* Instructions for the task
Copy the lines below that contain "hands".

* Information given
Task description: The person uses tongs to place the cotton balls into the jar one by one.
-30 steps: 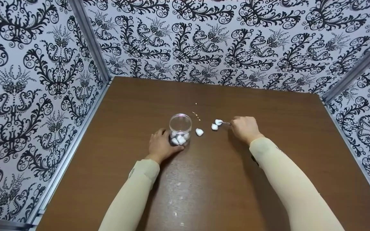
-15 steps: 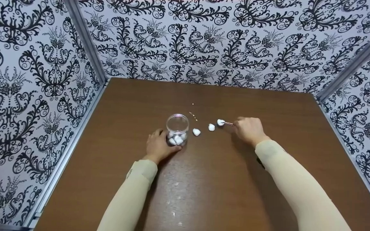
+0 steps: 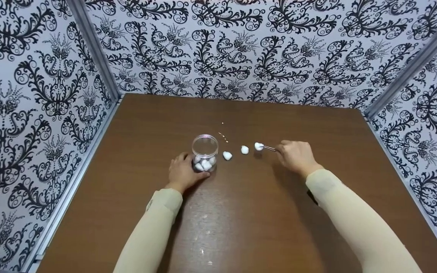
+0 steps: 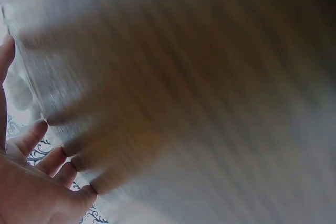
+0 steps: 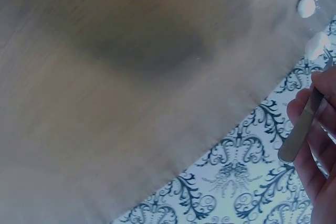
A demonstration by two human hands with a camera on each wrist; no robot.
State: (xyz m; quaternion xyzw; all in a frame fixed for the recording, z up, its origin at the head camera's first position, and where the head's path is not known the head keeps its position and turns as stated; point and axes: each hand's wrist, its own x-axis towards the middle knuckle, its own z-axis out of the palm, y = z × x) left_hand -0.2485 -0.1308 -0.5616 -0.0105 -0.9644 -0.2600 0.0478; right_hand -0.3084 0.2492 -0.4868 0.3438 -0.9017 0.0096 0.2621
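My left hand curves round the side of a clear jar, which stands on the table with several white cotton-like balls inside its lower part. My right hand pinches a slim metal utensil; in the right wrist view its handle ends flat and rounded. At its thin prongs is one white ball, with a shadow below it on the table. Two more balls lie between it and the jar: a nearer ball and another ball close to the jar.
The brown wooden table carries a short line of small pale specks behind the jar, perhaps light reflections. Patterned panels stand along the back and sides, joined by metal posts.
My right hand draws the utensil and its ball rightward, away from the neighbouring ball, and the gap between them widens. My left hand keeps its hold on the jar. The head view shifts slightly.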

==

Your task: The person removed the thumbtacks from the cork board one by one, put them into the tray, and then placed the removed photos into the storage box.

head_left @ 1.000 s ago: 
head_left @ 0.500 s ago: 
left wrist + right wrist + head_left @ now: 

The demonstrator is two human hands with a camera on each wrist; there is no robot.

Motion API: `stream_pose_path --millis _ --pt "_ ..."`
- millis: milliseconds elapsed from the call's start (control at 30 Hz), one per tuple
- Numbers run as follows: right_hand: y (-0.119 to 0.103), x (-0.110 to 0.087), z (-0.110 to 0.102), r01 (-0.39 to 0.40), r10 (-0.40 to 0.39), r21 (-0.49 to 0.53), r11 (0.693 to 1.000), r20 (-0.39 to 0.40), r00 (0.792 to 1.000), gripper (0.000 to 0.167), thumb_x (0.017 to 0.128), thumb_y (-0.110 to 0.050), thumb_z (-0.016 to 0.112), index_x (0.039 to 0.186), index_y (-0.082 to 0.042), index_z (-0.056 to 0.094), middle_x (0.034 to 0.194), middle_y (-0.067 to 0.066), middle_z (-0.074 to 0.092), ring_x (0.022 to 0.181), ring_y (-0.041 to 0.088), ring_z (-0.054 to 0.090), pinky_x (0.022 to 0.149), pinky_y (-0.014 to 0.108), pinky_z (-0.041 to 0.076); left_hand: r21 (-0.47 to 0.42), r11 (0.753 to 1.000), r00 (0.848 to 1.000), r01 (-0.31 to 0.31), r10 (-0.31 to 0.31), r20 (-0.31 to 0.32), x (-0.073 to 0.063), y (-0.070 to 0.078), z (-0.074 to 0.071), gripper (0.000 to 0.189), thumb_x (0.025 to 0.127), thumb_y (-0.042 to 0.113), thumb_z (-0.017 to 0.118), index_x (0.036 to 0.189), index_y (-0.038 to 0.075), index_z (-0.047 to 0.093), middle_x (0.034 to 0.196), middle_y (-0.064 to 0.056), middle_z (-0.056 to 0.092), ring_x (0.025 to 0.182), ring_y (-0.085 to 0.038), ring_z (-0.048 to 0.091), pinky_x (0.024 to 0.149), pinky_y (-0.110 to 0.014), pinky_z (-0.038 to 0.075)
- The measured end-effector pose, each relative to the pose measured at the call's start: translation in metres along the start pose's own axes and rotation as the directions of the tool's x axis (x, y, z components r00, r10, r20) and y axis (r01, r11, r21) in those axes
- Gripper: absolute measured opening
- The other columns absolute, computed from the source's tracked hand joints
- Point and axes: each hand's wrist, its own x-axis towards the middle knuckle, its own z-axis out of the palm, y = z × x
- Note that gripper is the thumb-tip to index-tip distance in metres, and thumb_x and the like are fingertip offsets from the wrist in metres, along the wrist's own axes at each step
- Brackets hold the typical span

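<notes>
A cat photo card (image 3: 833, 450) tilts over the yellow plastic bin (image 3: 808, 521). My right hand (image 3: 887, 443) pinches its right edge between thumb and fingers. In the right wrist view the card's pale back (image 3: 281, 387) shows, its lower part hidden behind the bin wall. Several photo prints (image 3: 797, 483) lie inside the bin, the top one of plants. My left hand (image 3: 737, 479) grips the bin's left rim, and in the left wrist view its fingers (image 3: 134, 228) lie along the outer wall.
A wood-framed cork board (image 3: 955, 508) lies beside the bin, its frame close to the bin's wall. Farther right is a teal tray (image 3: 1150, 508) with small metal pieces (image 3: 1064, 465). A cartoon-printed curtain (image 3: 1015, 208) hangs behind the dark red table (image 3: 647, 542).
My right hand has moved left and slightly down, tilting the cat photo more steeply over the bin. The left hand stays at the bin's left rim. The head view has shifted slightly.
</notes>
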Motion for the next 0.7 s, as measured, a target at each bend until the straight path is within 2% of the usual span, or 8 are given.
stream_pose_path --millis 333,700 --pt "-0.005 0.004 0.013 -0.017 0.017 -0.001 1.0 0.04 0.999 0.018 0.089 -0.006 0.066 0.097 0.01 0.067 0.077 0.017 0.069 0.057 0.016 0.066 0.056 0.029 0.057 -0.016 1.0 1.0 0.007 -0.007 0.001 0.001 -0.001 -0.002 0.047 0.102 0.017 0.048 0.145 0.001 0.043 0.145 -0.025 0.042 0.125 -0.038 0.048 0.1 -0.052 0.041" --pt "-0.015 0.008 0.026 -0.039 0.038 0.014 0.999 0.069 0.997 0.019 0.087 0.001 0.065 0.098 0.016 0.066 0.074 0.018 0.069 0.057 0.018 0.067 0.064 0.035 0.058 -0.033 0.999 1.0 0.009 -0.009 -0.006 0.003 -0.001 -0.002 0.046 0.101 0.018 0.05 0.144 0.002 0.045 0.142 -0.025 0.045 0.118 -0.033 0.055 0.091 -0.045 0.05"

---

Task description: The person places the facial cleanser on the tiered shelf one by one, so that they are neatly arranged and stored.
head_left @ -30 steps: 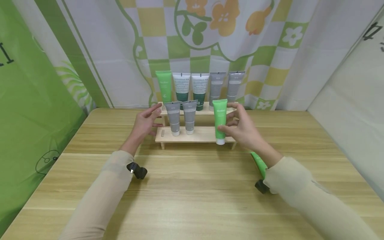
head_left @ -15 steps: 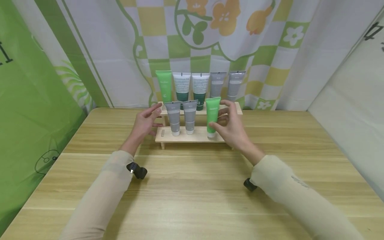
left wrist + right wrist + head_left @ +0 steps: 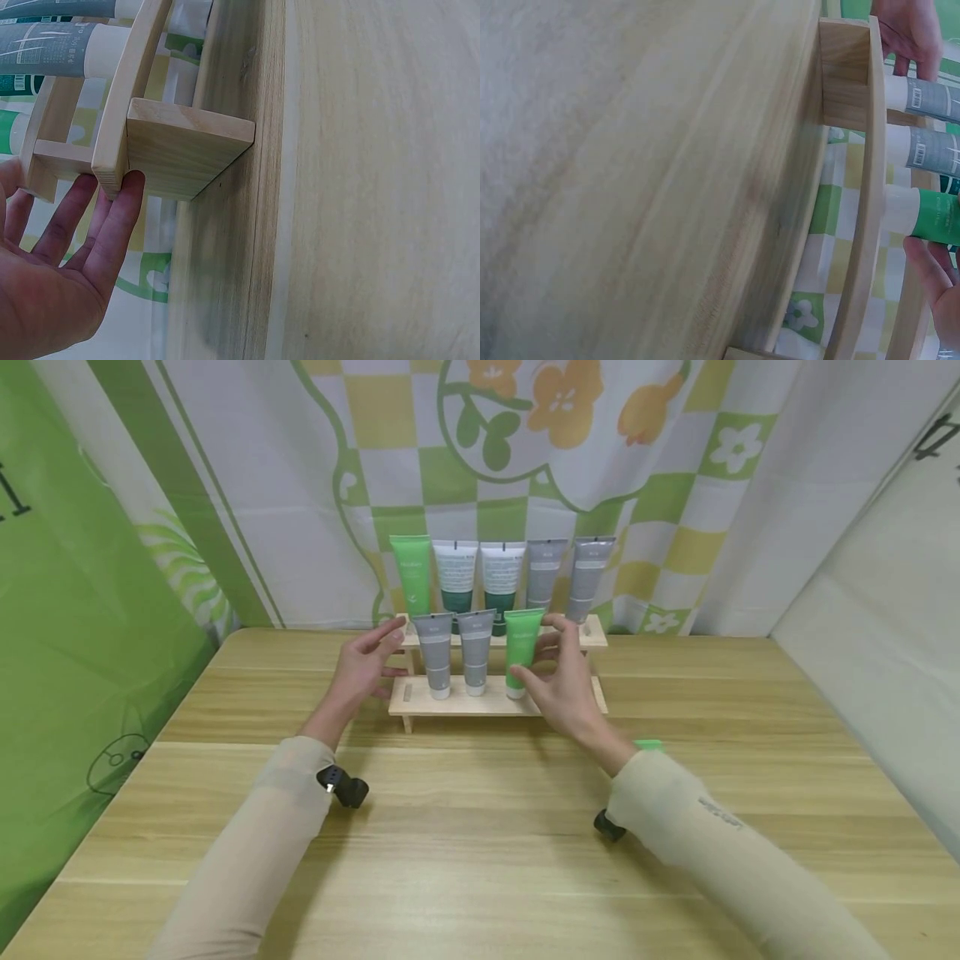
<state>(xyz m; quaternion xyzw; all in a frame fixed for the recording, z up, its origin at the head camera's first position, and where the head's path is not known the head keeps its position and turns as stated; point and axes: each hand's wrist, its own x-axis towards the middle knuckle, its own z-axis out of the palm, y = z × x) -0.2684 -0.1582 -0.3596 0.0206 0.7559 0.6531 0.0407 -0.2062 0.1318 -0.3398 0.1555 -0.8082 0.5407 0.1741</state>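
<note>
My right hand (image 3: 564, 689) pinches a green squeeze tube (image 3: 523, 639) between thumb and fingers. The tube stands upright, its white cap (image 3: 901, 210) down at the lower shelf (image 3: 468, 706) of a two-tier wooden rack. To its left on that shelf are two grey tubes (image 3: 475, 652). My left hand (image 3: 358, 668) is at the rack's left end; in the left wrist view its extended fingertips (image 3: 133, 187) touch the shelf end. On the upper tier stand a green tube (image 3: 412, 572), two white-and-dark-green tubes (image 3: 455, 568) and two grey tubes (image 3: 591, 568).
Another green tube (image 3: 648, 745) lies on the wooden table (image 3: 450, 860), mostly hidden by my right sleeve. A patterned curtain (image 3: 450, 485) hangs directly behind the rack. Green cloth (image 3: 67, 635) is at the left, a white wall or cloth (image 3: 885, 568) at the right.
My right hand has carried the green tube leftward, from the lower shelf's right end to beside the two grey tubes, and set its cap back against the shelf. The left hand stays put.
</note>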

* Answer box
A demonstration by two human hands with a camera on each wrist; no robot.
The demonstrator is two human hands with a camera on each wrist; there is no robot.

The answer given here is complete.